Death by Addition: A Reflection on Holy Week

By guest blogger Mark Foster, pastor of Acts 2 Church

In many churches, Holy Week is the high point of the annual church calendar. It’s also like the Super bowl and a marathon rolled into one. I’m always amazed at the number of extra events churches plan during holy week: noon lunches, men’s prayer breakfasts at 6am, extra Bible studies, special women’s get-togethers. And of course there are the traditional services: Maundy Thursday, Good Friday, and a sunrise service on Easter.

If we are not careful, we can find ourselves limping into Easter, the biggest Sunday of the church year, less prepared and more exhausted than on any of other week. By Holy Saturday, we’re wondering, “Am I really ready for this?”

I remember when Bob shared his metaphor of the path climbing the mountain. I thought, “That’s right, we are on a path and Easter is the peak! Yet, the way we are going about it is ridiculous, because at the very moment when we need to be our lightest and most nimble, we are adding weight to our backpacks. We are thinking, ‘The youth needs this, our children need that, and don’t forget to bring this tradition along too,’ and it’s killing us.”

I understand the weight of tradition. I grew up in a parsonage family as my father was a United Methodist minister. I then became a United Methodist minister and served in churches before planting my current church back in 1999. Through my 46 years of living church life, I’ve found that churches have a very difficult time stopping ineffective programs or ministries. Culturally it’s difficult to do.  Every program, service, Bible study, and ministry carries a lot of emotional history. It was important and life changing for someone at some point or we wouldn’t be doing it.

Yet adding on new initiatives without ever shedding any of the old ones is killing us. Take my own church as an example.

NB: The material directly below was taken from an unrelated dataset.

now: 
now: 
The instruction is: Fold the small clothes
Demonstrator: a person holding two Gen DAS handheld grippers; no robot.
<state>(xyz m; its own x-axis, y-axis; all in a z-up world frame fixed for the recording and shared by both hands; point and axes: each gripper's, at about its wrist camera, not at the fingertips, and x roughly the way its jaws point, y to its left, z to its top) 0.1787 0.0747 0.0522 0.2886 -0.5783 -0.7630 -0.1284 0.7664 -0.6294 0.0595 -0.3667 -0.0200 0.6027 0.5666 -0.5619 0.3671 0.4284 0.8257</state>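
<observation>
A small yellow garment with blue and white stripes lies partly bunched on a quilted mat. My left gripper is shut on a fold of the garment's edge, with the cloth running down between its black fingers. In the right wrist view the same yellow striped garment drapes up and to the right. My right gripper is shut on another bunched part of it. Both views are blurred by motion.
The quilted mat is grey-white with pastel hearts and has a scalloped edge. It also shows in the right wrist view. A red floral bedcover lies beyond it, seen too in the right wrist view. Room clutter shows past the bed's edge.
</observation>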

Over the years we’ve had labor-intensive Holy Thursday services complete with communion, a table seating 100 with a meal set up together where we hear the Exodus story, and it ends beautifully with foot-washing. But last year, with limited staff, and exhausted volunteers, we realized that over time the attendance at these services had dwindled down to less than half of what it used to be and it was all Christians. (I’ve never heard a non-Christian say, “I’m curious about Jesus. I think I’ll show up to a Maundy Thursday service.”)

Meanwhile, we were running out of room during the Easter services, where non-Christians were showing up. People were actually standing the previous year because we ran out of seats. It was suggested that we add a Saturday night Easter service to accommodate the overflow. Our staff sat down together and asked ourselves, “Can we add one more thing?” The answer was a clear, “No.”

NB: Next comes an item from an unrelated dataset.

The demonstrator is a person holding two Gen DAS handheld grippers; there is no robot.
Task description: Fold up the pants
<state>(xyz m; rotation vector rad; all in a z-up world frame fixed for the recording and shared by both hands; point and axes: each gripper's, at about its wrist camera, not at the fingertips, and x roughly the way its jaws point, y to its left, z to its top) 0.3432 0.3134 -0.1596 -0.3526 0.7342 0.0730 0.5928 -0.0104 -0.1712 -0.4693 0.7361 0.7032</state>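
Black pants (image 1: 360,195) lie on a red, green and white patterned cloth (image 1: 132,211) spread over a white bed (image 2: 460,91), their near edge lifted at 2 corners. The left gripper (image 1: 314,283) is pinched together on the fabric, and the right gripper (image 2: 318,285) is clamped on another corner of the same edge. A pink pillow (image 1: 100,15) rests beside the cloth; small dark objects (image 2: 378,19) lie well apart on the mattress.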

So we decided to add the Saturday night Easter service instead of the Maundy Thursday service. Some people, longtime members exclusively, called the office to say we forgot to put the Maundy Thursday service in the bulletin and to ask what time it would be. Amazingly, no one complained! Last year, our Holy Thursday service reached 80 very committed Christians. This year, the switch to an Easter Saturday service reached 167 people from various backgrounds and differing levels of faith development. We think that Jesus is happy about us reaching more than twice the number of people in our community with the resurrection message. We had had a 15-year tradition of Maundy Thursday, Good Friday, and doing absolutely nothing between the end of Good Friday and Easter services. This year with the change, we reached more than 1,000 people over Easter weekend.

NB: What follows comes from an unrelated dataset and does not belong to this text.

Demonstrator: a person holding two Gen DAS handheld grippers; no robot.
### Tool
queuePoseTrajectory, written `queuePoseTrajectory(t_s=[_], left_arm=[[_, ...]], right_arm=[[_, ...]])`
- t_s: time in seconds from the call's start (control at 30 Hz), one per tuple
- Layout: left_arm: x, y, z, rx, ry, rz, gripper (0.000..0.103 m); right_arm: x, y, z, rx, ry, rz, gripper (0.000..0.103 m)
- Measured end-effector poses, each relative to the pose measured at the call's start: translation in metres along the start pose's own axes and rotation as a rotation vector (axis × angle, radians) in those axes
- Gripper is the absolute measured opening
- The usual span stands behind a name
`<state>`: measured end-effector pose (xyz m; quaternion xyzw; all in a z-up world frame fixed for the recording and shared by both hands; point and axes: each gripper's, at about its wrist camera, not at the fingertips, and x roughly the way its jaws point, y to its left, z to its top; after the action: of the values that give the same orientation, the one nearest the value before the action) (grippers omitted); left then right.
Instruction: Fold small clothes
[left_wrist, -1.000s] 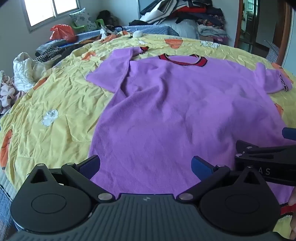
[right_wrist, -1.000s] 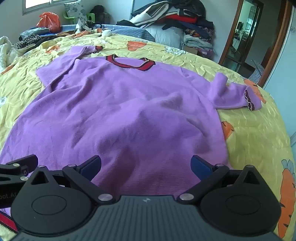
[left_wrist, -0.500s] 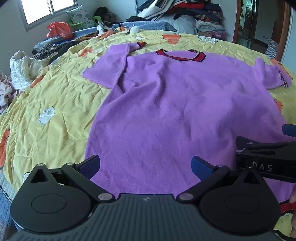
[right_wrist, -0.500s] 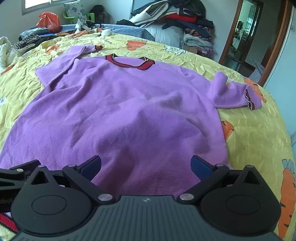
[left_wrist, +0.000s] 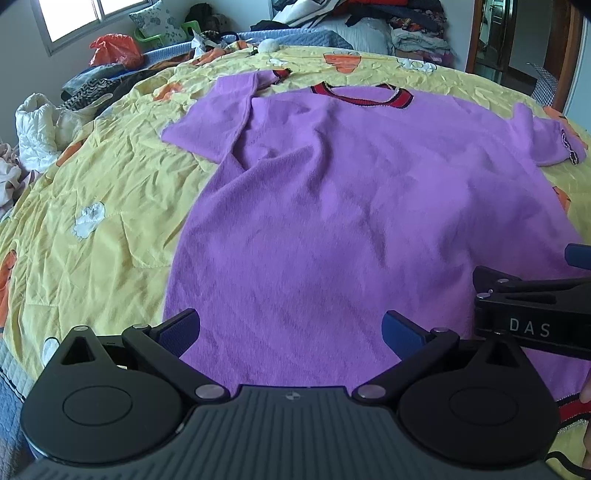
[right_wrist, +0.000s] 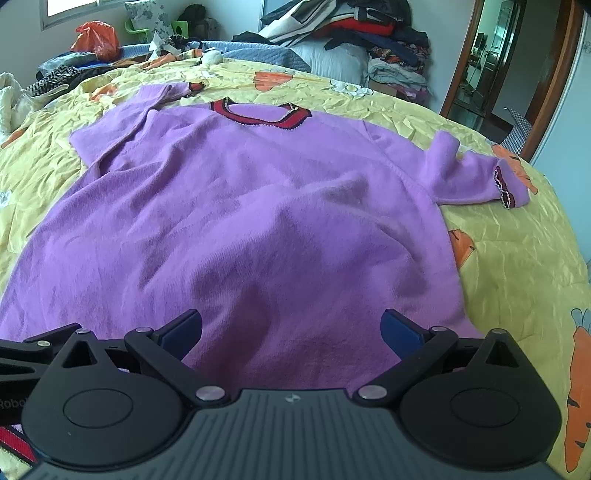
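on the far left, beside the bed, a heap of white and dark clothes (left_wrist: 48, 122) lies under the window, and an orange plastic bag (left_wrist: 116, 50) sits behind it. the yellow bedsheet (left_wrist: 103, 192) with carrot prints covers the bed in front of me.

my left gripper (left_wrist: 291, 326) is low over the near edge of the bed, pointing forward along the sheet. its two blue-tipped fingers (left_wrist: 179, 326) stand wide apart and nothing is between them; only the hem area of the purple sweater (left_wrist: 332, 206) shows in the gap.

the sweater lies flat, face up, in the middle of the sheet, with its red and black collar (left_wrist: 362, 94) on the far side from me. its left sleeve is folded back toward the collar, and its right sleeve (right_wrist: 476, 177) lies out to the side, a little bunched.

my right gripper (right_wrist: 291, 328) is just beside the left one, at about the same height and pointing the same way. it is also spread wide and holds nothing. behind the sweater, to the right, folded clothes (right_wrist: 369, 40) are stacked against the wall, and a wooden door frame (right_wrist: 546, 81) stands at the far right.
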<state>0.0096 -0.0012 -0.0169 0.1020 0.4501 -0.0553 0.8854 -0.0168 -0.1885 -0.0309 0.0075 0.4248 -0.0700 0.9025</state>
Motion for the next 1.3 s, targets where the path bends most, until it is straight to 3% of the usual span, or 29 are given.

The church faced a similar struggle in the book of Acts. What do you have to keep to be faithful as a church and what can you lay aside?  Circumcision? Food laws? Who can serve and how? As we wrestle with these questions, we have the choice to make our backpacks lighter in order to go where Jesus calls. We have the choice of whether to drop things, even when they are important to us, if they are not in line with the mission. The day you stop making those kinds of decisions is the day you die as a church.